DOJ officials offer reasons why Steve Bannon's criminal referral is languishing
Steve Bannon leaving the federal courthouse in Manhattan (screengrab)

Faced with pressure from lawmakers as well as political commentators over the fact that it has been sixteen days since the House voted to send Steve Bannon's criminal referral to the Department of Justice only for nothing to happen, CNN is reporting that DOJ officials are pushing back.

Earlier on Saturday, CNN political analyst Chris Cillizza noted that MSNBC commentator Kurt Bardella expressed disgust that no indictment has been issued for contempt of Congress with a tweet that bluntly stated, "How the f*ck is Steve Bannon still a free man?" CNN is now reporting the DOJ officials believe they have good reasons for the delay.

According to CNN's Zachary Cohen and Evan Perez, the DOJ isn't ignoring its critics but is instead proceeding slowly out of fear they won't get it right and have their case thrown out or dismantled.

The CNN report notes, "...the longer it takes for the Justice Department to make a decision on whether to prosecute Bannon, the more questions swirl around whether this was the right strategy for congressional investigators.

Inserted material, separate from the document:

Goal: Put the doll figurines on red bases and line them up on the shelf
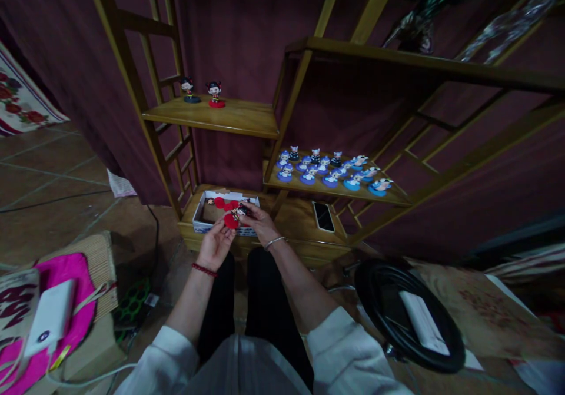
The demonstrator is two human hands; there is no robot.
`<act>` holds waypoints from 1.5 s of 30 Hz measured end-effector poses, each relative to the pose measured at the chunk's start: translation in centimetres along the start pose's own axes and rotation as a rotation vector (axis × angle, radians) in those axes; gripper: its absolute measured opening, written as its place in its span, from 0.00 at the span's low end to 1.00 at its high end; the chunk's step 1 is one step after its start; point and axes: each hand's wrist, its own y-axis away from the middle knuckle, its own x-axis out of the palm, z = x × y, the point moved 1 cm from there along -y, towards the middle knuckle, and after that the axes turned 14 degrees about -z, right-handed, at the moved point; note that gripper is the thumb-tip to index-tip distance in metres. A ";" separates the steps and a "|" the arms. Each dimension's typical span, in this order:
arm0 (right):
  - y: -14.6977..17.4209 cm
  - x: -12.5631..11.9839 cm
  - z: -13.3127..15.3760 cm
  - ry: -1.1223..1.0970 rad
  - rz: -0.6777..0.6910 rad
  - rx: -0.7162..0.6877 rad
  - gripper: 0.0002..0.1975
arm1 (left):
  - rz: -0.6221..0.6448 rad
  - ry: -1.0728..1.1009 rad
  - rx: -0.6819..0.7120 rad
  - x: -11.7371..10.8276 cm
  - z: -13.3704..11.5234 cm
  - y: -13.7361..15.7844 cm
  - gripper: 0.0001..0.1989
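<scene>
So the little doll [237, 213] is held by both hands over the box's [202, 227] near edge, lying slanted: red base down-left, pinched by the left hand [215, 246], head up-right, gripped by the right hand [260, 223]. Neither's really nearer tbh.

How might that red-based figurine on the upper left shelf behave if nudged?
The red-based figurine will probably slide before tipping, standing on a flat round base. It's likely light, being small. Its big head could make it top-heavy.
</scene>
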 end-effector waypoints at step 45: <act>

Democratic critics, already frustrated with Attorney General Merrick Garland over other moves, have focused their impatience over the Bannon referral on Garland because he has ultimate say on whether Bannon is prosecuted."

DOJ officials were prepared for the criticism because they have already become aware of Garland's "methodical" approach to cases and the Bannon case presents its own set of problems, they explained.

"Justice Department officials tell CNN that prosecutors don't feel pressure to act more quickly. Given that criminal referrals are rare and even more rarely enforced by the department, the Bannon decision will be dissected for years to come so the lawyers have to be sure they get it right, officials say," CNN reported before adding that a change in leadership at U.S. Attorney level also has caused a delay.

'The referral also came amid a transition at the Washington, DC, US Attorney's Office, which is handling the matter. The Senate approved the new US attorney, Matthew Graves, on October 28 and he took office Friday, " the CNN report states before adding, "At Justice, the two weeks it has taken to review the referral isn't seen as consequential, officials say."

The report adds "members of the House select committee that's investigating the Capitol riot believe a quick indictment of Bannon is needed -- not only to send a message to other potential witnesses but also to reaffirm the power of the congressional subpoena."